Saved entries
********************

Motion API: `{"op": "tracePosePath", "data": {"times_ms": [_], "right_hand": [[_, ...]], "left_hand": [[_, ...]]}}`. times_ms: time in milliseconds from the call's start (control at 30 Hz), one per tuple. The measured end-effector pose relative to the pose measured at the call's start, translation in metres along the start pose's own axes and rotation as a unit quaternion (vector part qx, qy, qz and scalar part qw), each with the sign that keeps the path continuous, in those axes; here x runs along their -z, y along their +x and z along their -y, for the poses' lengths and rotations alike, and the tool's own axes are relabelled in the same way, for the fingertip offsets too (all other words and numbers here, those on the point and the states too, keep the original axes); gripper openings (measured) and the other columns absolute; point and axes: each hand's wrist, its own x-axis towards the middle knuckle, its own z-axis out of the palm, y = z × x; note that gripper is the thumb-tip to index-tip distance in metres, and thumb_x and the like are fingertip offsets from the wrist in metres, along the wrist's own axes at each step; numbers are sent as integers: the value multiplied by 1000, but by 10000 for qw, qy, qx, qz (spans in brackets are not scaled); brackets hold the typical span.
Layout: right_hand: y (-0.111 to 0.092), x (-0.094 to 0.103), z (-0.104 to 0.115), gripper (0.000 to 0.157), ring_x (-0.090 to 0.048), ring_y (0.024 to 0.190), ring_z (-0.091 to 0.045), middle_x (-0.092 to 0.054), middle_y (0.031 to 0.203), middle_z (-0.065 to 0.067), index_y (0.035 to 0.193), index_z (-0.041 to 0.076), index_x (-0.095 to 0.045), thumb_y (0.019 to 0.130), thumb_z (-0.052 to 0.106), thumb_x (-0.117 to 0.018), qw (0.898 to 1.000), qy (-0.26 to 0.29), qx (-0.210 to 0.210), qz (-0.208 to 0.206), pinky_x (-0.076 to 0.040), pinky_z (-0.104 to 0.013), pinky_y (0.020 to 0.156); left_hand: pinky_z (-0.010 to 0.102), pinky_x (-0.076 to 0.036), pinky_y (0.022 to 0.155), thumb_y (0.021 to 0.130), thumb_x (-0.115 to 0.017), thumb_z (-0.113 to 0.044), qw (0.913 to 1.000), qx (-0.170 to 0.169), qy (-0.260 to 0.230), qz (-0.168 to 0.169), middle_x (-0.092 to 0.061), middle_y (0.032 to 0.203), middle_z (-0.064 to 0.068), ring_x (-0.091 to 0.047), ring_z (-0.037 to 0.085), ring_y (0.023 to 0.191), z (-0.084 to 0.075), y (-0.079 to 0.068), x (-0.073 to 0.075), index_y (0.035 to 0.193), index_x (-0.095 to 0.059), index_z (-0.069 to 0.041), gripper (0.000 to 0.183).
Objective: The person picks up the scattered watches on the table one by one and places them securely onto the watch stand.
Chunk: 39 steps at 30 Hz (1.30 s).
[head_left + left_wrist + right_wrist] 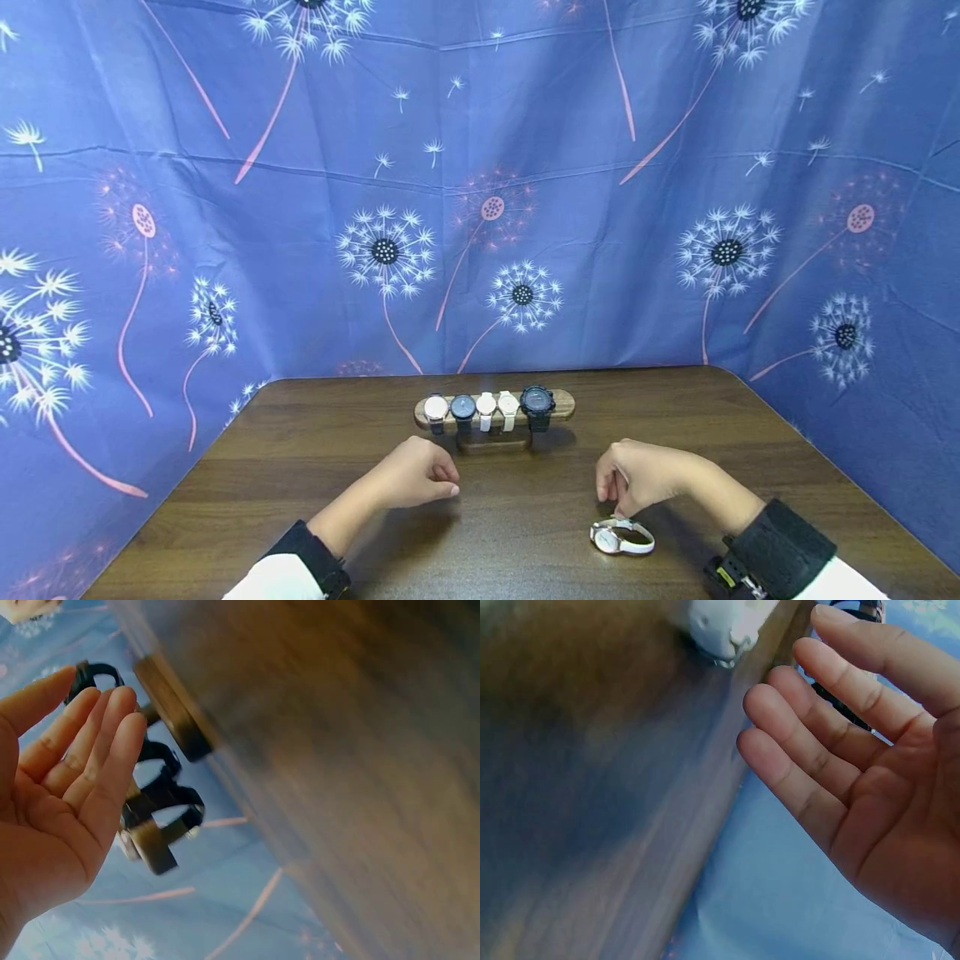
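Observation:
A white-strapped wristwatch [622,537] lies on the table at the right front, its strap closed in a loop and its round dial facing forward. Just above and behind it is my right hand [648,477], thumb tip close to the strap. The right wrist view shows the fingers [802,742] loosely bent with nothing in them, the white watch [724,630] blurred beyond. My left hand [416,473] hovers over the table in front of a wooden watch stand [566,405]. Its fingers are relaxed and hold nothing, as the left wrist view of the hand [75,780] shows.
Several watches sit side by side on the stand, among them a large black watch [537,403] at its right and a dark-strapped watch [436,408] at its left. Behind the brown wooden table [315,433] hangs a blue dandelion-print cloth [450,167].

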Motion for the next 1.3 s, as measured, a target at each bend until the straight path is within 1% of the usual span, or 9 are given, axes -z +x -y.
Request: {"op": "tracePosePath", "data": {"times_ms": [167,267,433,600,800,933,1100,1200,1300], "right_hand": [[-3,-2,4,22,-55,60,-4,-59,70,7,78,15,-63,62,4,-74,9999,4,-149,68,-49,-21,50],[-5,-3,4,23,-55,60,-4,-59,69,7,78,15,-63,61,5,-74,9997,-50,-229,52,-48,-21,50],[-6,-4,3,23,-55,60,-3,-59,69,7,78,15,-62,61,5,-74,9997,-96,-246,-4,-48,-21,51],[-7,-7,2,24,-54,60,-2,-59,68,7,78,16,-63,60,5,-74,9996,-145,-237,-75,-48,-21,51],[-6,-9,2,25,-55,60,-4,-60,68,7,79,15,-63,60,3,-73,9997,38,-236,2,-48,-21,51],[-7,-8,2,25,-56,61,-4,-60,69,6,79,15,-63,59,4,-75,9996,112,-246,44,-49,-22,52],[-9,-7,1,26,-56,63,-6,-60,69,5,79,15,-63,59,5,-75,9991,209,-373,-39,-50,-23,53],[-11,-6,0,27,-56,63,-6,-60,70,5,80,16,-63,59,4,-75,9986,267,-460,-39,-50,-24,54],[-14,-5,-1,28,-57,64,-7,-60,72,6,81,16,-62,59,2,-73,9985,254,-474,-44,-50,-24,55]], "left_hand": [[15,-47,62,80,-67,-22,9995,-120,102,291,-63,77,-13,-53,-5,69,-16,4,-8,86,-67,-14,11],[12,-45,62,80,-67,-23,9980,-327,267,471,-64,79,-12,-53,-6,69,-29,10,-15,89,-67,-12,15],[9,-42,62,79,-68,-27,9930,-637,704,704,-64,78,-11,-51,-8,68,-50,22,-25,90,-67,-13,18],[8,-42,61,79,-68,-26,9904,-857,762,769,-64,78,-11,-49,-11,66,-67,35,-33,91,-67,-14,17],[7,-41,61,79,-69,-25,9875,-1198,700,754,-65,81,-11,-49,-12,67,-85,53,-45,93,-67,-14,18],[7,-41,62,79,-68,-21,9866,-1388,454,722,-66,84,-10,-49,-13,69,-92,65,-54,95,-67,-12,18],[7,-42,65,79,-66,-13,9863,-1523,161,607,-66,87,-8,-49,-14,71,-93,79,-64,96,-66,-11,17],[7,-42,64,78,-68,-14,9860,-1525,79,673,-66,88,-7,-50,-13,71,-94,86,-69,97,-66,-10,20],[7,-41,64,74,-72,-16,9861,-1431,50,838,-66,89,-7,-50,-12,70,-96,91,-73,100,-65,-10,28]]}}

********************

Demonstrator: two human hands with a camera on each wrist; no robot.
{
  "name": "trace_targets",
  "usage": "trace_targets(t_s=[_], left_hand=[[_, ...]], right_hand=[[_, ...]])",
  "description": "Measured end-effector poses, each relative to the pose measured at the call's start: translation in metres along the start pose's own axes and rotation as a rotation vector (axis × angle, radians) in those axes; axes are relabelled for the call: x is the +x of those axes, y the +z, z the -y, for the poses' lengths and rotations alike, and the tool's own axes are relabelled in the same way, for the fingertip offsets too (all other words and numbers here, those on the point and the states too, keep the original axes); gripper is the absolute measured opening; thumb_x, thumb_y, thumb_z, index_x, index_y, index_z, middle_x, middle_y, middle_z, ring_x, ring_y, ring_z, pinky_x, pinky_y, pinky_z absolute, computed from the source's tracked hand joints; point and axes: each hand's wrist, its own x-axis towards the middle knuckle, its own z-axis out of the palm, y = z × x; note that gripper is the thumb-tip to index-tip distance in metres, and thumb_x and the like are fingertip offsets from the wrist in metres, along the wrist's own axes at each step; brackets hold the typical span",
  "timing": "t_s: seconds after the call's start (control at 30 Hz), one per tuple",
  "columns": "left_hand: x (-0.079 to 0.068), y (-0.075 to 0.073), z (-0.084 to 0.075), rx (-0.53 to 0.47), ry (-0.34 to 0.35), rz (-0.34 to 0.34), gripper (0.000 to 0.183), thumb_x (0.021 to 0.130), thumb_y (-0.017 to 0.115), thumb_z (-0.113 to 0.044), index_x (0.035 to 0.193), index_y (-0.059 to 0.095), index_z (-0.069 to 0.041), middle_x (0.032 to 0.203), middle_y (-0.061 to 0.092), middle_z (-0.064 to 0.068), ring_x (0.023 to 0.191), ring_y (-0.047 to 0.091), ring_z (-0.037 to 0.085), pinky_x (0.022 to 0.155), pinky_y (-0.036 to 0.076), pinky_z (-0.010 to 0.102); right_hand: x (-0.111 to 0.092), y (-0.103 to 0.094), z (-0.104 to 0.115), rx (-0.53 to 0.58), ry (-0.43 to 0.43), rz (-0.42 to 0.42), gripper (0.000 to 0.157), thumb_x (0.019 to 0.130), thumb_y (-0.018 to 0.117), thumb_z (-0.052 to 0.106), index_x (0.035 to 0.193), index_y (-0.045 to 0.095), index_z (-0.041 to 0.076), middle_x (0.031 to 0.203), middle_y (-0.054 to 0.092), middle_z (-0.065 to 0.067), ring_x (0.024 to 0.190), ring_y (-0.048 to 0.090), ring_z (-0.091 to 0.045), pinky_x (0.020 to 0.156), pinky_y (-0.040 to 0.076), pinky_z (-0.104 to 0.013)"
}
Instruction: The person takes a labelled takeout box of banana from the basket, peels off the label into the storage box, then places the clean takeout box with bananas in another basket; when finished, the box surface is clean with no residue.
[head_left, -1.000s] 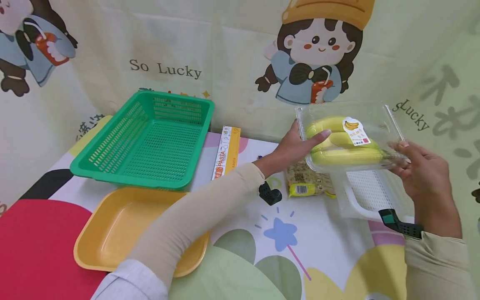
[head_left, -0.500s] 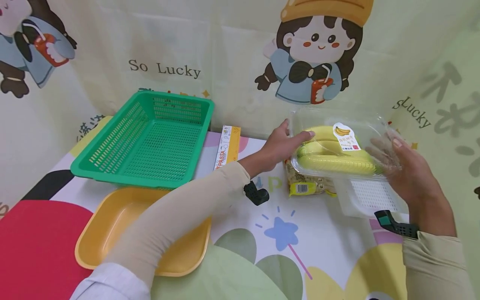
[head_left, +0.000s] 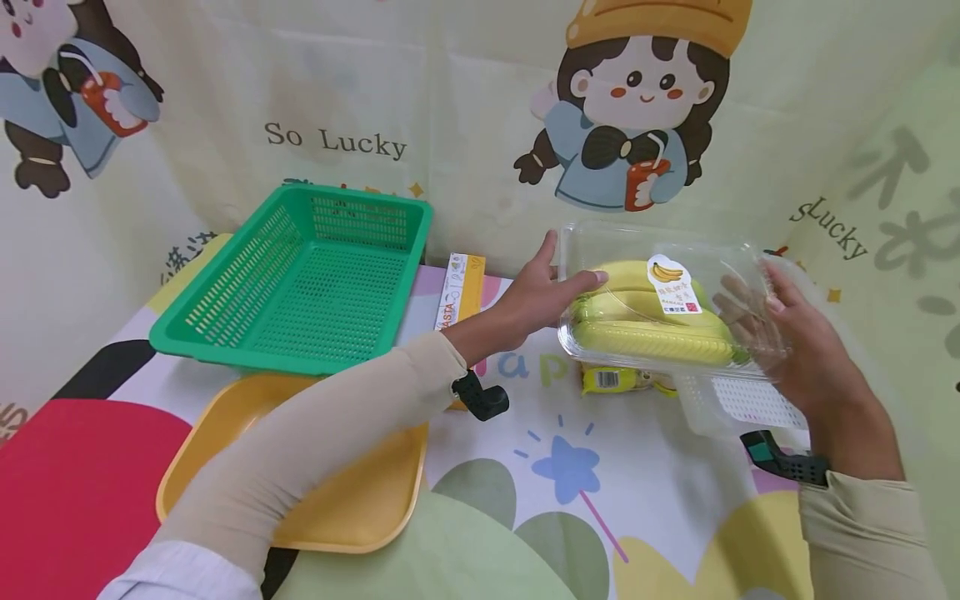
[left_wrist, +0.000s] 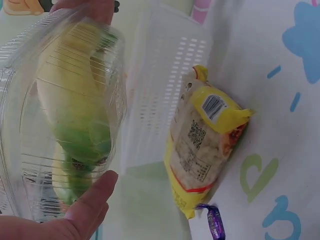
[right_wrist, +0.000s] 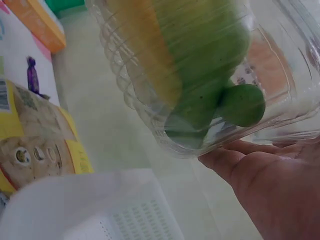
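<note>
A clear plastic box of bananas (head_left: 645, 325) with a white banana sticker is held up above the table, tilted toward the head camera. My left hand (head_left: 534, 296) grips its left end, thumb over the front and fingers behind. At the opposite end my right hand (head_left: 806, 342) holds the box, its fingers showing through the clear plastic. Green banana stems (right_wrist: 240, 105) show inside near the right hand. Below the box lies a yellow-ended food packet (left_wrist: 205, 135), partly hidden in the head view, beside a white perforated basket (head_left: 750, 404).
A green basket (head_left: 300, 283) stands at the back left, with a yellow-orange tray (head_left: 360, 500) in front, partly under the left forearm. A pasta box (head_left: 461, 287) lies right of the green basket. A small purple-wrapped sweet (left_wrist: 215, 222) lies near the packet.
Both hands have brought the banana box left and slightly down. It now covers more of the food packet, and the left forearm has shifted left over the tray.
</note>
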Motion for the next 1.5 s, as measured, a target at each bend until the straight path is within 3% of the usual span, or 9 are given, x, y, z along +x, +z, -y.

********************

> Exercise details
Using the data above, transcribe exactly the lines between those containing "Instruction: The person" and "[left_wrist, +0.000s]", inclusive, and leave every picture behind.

> Output
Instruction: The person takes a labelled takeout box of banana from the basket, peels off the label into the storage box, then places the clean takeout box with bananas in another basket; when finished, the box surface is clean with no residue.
[head_left, -1.000s] 
[head_left, -0.500s] 
[head_left, +0.000s] 
[left_wrist, +0.000s] 

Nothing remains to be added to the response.